The prosecution knew this, yet encouraged press coverage of Stone and the investigation of him as the Trump connection to WikiLeaks and Russian interference in the 2016 election. As LaRouche PAC and EIR have repeatedly documented, the Russian interference claim itself is utterly bogus. To bolster the defamatory claim that Stone was a traitor, he was arrested before sunrise at his Florida home by a swarm of SWAT teams carrying machine guns, with helicopters flying overhead, all witnessed by a film crew from CNN.

Stone was also convicted of tampering with a witness, Randy Credico. Credico testified at trial and in a letter to Judge Jackson concerning sentencing that he didn’t believe he was tampered with at all.

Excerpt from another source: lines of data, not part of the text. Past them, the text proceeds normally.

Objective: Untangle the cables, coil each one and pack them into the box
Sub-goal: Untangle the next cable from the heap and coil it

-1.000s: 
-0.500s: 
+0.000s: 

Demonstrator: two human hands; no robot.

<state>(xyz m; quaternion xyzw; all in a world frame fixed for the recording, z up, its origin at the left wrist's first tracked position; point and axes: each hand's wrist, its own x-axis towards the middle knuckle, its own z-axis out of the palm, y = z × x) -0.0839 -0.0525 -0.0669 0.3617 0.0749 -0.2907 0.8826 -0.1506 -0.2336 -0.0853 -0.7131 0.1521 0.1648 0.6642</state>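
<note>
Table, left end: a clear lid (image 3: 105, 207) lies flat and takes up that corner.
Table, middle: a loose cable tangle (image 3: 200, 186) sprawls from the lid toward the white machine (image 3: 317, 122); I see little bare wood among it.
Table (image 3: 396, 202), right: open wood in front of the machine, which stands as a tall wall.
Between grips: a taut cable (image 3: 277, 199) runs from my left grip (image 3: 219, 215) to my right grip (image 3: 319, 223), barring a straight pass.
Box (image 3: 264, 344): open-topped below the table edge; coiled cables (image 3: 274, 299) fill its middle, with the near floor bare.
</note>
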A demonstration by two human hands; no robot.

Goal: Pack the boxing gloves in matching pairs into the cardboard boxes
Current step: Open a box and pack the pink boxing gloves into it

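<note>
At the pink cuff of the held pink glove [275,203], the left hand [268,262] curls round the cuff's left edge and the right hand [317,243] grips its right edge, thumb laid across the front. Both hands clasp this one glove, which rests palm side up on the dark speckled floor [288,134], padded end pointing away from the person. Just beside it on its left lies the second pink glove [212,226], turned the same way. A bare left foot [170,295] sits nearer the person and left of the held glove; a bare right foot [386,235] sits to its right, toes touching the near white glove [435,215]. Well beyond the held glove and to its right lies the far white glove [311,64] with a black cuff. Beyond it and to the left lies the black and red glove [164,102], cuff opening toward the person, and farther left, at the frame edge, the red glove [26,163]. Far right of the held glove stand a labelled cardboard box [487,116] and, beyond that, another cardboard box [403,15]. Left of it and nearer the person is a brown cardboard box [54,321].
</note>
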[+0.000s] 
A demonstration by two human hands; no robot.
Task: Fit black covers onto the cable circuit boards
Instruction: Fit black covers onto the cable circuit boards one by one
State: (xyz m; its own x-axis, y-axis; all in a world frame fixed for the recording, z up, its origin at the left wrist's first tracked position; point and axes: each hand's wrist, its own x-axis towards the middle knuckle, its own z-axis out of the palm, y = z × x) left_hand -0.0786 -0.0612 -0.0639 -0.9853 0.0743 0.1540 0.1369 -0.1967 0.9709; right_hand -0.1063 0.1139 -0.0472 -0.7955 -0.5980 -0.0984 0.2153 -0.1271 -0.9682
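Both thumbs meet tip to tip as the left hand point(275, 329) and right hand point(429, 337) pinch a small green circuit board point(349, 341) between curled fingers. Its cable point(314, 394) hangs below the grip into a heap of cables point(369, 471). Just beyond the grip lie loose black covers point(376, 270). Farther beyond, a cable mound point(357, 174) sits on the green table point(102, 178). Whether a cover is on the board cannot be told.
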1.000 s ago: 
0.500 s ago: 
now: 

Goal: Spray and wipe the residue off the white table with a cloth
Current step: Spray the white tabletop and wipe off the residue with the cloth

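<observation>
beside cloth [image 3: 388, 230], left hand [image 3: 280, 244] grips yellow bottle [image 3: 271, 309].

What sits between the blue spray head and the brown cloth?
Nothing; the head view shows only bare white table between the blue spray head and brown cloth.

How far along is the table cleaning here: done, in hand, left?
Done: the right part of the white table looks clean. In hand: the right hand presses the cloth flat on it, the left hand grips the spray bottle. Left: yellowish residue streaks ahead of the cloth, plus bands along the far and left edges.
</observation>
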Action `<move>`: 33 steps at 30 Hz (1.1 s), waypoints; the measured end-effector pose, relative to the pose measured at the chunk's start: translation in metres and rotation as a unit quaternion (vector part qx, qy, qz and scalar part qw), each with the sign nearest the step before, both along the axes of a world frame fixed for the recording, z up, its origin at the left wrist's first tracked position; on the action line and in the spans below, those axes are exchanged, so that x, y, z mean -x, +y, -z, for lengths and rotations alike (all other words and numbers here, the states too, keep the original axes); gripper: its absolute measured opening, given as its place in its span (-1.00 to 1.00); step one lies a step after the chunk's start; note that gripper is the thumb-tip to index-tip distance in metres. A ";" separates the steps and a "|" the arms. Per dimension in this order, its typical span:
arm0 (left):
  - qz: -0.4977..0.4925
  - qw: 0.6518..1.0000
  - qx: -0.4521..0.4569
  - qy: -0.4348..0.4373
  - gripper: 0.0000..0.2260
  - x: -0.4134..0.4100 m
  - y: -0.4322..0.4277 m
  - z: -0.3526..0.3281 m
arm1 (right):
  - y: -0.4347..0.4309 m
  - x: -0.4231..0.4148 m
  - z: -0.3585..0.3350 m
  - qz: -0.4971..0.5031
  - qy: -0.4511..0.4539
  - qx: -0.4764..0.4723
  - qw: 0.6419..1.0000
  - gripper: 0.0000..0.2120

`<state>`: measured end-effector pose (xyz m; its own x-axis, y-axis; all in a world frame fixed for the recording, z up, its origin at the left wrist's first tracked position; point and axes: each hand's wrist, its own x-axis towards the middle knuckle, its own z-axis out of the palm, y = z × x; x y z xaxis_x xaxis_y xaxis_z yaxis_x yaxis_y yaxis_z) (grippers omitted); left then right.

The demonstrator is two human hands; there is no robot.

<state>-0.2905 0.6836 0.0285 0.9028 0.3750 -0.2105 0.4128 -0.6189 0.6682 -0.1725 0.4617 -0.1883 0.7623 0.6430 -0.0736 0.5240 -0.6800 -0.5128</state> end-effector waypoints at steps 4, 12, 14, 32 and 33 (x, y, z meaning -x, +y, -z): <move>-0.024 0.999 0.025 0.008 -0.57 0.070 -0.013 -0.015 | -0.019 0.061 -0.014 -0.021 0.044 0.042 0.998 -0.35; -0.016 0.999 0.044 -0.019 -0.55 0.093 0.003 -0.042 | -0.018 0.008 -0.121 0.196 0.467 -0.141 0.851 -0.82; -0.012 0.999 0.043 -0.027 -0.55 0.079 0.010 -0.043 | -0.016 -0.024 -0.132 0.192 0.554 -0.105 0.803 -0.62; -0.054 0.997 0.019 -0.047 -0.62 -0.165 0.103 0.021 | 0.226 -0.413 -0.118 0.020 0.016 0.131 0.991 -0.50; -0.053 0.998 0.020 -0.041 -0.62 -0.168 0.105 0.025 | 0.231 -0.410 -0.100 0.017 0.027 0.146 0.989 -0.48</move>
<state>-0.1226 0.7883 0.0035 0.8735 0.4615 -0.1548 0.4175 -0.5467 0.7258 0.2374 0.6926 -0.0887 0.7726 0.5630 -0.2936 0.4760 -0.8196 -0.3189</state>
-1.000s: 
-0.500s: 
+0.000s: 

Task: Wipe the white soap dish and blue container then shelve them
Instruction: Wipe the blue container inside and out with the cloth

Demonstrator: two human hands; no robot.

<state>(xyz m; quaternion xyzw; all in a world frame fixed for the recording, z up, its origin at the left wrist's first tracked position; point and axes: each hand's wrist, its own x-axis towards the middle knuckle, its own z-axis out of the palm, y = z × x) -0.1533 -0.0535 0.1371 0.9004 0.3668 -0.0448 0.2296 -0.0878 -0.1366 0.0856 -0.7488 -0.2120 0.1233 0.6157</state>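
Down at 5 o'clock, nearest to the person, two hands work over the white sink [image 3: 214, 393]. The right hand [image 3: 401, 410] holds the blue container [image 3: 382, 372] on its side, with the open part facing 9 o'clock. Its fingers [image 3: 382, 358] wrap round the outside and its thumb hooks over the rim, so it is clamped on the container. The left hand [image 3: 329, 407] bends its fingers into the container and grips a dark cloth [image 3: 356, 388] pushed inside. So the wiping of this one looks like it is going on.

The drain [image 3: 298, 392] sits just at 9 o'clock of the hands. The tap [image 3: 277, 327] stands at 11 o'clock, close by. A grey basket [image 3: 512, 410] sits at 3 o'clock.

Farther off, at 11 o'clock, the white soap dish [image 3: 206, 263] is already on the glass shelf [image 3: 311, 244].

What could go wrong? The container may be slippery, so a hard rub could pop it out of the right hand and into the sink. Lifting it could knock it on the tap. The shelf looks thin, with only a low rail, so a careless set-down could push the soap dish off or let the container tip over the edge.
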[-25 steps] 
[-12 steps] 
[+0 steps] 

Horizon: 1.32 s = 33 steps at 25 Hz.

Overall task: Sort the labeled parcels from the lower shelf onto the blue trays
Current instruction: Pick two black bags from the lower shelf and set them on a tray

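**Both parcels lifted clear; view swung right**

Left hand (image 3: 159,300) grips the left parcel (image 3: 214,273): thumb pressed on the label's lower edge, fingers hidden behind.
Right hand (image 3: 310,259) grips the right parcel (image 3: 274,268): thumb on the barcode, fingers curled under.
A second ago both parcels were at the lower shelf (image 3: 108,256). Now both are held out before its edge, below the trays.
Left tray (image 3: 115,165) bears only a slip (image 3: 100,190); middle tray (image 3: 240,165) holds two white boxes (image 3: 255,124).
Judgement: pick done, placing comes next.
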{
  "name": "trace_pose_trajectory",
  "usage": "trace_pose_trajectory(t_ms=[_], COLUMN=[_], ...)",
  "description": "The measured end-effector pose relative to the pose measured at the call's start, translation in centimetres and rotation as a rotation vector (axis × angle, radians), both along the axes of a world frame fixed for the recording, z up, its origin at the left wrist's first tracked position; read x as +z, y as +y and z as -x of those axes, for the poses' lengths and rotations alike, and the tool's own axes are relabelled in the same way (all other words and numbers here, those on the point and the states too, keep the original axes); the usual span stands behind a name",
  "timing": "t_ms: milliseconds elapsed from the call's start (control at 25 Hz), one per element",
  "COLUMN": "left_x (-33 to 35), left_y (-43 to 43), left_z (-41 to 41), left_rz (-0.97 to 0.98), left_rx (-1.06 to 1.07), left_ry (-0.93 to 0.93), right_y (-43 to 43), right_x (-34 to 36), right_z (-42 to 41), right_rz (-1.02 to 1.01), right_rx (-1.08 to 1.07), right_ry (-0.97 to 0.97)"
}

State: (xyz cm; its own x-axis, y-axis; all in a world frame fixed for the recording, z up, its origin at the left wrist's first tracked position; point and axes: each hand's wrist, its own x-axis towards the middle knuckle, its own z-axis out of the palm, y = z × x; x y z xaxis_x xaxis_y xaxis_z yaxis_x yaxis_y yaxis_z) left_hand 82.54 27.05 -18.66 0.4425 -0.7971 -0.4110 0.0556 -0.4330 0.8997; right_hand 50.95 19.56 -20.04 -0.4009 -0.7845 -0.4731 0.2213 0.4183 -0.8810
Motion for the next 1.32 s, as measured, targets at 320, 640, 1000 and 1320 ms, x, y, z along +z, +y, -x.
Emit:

Jackson also made a big point in the sentencing about Stone’s disregard for her gag order, imposed after Stone posted a picture of the judge with what appear to be cross hair symbols in the background, claiming that Stone had sought to disrupt his own trial. Yet she had already held a full hearing on this, in which Stone apologized and she declined any punishment other than banning him from any use of social media. Most observers believe the gag order is a completely unconstitutional restraint on Stone’s First Amendment rights and his ability to defend himself in a venue which has been completely poisoned against him.